Panel 3: “Beyond occupation: in search of a just and lasting peace”

Speakers included: Mustafa Barghouthi (Palestinian National Initiative), Jessica Nevo (Coalition of Women for Peace/Zochrot), Rebecca Vilkomerson (Jewish Voice for Peace), David Wildman (United Methodist Church, US Campaign for Palestinian Rights), Diego Khamis (Club Palestino Santiago de Chile). The panel was moderated by Helena Cobban (Just World Educational).

Mustafa Barghotui

  • “Do people have the right to resist that? If they don’t resist this intolerable injustice they would simply be behaving as slaves…this is the exact reality of the situation today. The reality is that Israel and most Israeli people unfortunately don’t consider Palestinians as equal human beings, and that’s why all these policies are justified and this will not be corrected by going and dealing with one individual case…the real question is why are people who have been living under occupation for 50 years are being punished…while the occupier itself is not punished and when we ask for punishment of the occupier we are accused of being antisemitic…one country has violated every international law, which is Israel. One country, which is Israel, is allowed to be impunitive to international law and this country will not stop behaving in this manner unless it is sanctioned and boycott, and unless it is forced to pay for the occupation it has been conducting for 50 years.” (emphasis added)
  • “What we have today is not only occupation. What we have today is a combination of the longest occupation in modern history with a very profound system of apartheid.
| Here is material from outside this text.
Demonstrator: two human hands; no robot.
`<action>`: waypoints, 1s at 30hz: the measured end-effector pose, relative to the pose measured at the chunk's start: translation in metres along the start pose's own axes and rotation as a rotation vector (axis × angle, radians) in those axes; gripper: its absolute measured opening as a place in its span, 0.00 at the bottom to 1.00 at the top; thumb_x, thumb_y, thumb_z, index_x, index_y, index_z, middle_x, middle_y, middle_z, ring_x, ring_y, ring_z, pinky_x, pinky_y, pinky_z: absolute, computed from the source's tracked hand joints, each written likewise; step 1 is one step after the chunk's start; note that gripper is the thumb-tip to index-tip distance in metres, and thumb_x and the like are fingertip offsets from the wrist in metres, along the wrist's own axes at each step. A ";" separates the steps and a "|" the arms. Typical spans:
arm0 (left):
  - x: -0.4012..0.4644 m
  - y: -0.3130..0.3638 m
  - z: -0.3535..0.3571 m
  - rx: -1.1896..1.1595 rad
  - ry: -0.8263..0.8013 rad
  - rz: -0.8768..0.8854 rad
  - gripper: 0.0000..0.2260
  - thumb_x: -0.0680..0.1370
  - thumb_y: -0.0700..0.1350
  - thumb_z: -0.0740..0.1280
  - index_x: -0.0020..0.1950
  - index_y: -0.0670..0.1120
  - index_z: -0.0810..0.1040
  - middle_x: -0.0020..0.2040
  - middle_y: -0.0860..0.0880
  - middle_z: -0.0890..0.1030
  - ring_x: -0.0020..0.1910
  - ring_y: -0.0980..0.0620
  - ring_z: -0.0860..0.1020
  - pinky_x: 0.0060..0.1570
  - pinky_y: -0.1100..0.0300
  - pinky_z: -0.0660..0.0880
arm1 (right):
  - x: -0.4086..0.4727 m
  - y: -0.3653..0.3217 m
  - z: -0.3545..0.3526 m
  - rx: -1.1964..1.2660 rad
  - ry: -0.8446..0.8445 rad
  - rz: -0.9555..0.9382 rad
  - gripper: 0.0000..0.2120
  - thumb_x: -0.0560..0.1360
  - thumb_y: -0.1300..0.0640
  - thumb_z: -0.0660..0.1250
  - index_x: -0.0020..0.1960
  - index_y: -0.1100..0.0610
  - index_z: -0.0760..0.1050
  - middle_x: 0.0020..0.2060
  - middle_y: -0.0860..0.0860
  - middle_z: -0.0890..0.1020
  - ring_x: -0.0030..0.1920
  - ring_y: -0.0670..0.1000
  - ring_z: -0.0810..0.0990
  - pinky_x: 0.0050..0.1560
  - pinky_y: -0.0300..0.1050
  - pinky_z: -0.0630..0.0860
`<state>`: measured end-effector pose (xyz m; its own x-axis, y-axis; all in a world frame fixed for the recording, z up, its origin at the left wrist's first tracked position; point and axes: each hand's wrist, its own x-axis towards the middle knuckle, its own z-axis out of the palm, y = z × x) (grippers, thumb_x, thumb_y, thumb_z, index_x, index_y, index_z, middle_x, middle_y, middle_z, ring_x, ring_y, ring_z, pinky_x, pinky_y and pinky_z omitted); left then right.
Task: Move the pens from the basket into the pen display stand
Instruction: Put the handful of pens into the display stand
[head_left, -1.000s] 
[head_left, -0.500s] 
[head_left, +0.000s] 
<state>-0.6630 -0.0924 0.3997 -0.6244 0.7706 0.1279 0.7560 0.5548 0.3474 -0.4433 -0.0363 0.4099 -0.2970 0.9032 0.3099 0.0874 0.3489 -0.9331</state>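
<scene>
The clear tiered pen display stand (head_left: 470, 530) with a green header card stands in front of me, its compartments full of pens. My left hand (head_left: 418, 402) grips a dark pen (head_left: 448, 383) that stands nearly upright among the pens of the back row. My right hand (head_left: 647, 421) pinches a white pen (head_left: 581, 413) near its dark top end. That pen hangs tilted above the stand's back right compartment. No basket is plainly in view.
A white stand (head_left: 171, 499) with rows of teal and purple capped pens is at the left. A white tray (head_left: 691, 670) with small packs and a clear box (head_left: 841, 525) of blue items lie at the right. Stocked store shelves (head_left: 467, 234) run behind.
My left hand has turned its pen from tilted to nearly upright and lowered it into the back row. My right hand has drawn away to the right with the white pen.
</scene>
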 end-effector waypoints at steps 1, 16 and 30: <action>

A much worse apartheid system then what prevailed in South Africa.” (emphasis added)
  • The entry point is to change the balance of power, and that can be achieved, in my humble opinion, through five ways, or five pillars, the first of which is resistance…The second pillar is boycott, divestment, sanctions: BDS. The Israelis don’t like it. It’s their problem. They will fight against it. It’s their problem. But it is the one of the most effective methods because it first of all allows Palestinians in the diaspora to participate in the Palestinian struggle.” (emphasis added)
  • “They can use intellectual terror. They can use psychological terror. They can try to frighten you so that you won’t support the Palestinian cause. They can use NGO Monitor and other instruments but this will not stop the struggle for justice.” (emphasis added)
  • “…definitely put every effort you can in contribution to the strengthening of the Boycott Divestment Sanctions. BDS is the most powerful instrument, and it should be used, and it is effective, and that’s why the Israeli government is so crazy and mad about it.” (emphasis added)

Rebecca Vilkomerson

  • “In the last 50 years, we have an entire body of occupation law…that has emerged. And it is the role of grassroots movement organizing to look beyond just fighting those laws, specifically, but rather to resist the entire framework itself and to envision new frameworks… So for example, without the occupation at all. With right of return for refugees and for equal rights for Palestinian civilians of Israel.
  • It’s very important to be able to talk about full boycott because again, we’re talking about-when we talked about the boycott of South Africa-people did not boycott the Bantustans. They boycotted the government of South Africa, which were allowing-which were imposing apartheid throughout the country…People can choose to boycott different kinds of things within that, but the framework is the same. You can’t stop-you cannot stop the-the conditions on which the boycott movement is based, do not end on the settlements. They are the responsibility of the Israeli government.” (emphasis added)

David Wildman

  • “So it makes sense that civil society, in the anti-apartheid movement and in relation to Palestine and Israel, have turned to boycott, divestment, and sanctions as nonviolent actions. And so I wanted to say that’s a natural progression. We’d be-love to defer and give that right back to the member states as they join us in taking up Boycott, Divestment, and Sanctions. So we hope that… Many of us in the churches have worked on divestment and we’re nervous about boycott, then we worked on the boycott of settlement products. Netanyahu single-handedly got 10% of the US Congress to boycott Israel by refusing to listen to his speech. Now can we just thank him for that?”